John Keklak's Coaching Comments

Saturday, October 16, 2004

Coaching software developers

All this talk about good software development practices -- keeping an up-to-date project/task plan, sharing test exercises with QA, interviewing developers at the end of their projects -- is all well and good, but why don't these practices naturally take hold in most software development environments? The answer is simple -- good practices take hold only with proper training and coaching.

Coaching?

Consider how athletes perform. Almost without exception, even the most naturally-talented althetes don't succeed without coaching. Coaches are necessary to observe techniques, to reinforce current skills and to teach new ones.

Software developers are mental athletes. Without training and coaching, software developers rely on raw talent, and perform nowhere near their potential. Training introduces software developers to skills and techniques beyond the amateur level. Coaching reinforces these skills and techniques, and expands them further.

What's involved in coaching software developers? For starters, training. There are a lot of proven techniques -- planning/task analysis, refactoring, pair programming, agile design, design patterns -- but software developers generally won't find out about these techniques unless they attend training courses, workshops and conferences. A convenient way to expose your software developers to training is to bring it into your company, and make courses part of the regular culture.

Training is not enough, however.
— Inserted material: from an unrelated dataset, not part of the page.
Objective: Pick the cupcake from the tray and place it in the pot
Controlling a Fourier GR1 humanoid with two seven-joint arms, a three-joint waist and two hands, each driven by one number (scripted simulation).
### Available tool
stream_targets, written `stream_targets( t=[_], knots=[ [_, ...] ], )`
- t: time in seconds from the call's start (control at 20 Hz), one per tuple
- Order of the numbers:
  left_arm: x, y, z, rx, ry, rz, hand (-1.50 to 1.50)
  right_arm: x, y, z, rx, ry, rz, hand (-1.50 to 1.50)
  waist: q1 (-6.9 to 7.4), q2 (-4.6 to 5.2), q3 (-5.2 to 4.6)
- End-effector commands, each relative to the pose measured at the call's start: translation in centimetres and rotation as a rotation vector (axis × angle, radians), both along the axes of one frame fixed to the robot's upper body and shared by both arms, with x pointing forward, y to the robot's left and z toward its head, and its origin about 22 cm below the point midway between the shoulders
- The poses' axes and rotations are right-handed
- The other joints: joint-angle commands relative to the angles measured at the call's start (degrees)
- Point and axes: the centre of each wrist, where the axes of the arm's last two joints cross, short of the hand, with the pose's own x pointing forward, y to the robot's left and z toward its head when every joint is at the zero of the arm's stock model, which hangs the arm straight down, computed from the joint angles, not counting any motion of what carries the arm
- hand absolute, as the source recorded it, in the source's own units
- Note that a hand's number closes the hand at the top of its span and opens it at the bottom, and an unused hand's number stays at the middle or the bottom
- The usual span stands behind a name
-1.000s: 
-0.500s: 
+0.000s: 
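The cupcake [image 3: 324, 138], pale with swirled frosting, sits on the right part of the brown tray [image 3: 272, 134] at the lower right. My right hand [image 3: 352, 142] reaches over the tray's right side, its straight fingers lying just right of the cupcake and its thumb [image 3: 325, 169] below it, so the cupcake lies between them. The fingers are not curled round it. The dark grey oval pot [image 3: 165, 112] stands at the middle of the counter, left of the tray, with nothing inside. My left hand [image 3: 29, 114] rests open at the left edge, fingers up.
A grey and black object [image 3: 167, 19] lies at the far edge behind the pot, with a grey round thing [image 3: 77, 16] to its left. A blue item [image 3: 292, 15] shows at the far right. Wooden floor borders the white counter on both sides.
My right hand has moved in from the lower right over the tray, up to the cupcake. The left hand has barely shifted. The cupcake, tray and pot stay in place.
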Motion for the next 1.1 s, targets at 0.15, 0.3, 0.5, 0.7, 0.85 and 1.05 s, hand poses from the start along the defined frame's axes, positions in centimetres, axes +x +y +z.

It needs to be reinforced with regular coaching -- observing how software developers are putting techniques and skills into practice, reinforcing fading skills, redirecting unproductive techniques. When appropriate, coaches can introduce new skills.

Coaching software developers is a tricky business. The personalities of typical developers do not lend themselves well to having some "expert" come in to "correct" them. A successful coach needs to be welcomed by the software developers as an ally. For this reason, a coach needs to be a software developer himself -- a very good one at that -- and has to be able to build trust with software developers.

The place to start building trust is in training. First, software developers must request training, and not be required to take it. Anyone who is forced to take training will have a distrustful attitude from the start.

Next, the instructor needs to build trust so the conversation about techniques and skills can be taken successfully from the classroom to software developer's office. A technique I've used to build such trust is simply to spend some of the class time talking with software developers about the software they are writing. Developers find that I'm just like they are, that I've done the things they are doing -- we end up finding we're in sort of a fellowship.

Once the conversation has moved from the classroom to the office, it is important to keep the trust momentum going. Simply looking over what the developer is doing and assigning a grade is a sure formula for failure. An approach I find works for me is to drop by a developer's office and ask about how things are going with some skill or technique we talked about in class. This allows the developer to feel that his thoughts count, a key ingredient for maintaining and building trust. This approach, in the meantime, allows me to determine how well the developer has learned the technique and whether it is taking hold.

It is often beneficial to recognize developers who have mastered certain skills and techniques, since this motivates other developers to seek training and coaching.

Thus the key to get proven software development techniques to take hold in your development culture is to train and coach. Without coaching, chances are very good that learned skills learned will fade away, and your development staff will fall back to the amateur level. With coaching in good software development practices, your development staff has the potential to become formidable to your competition.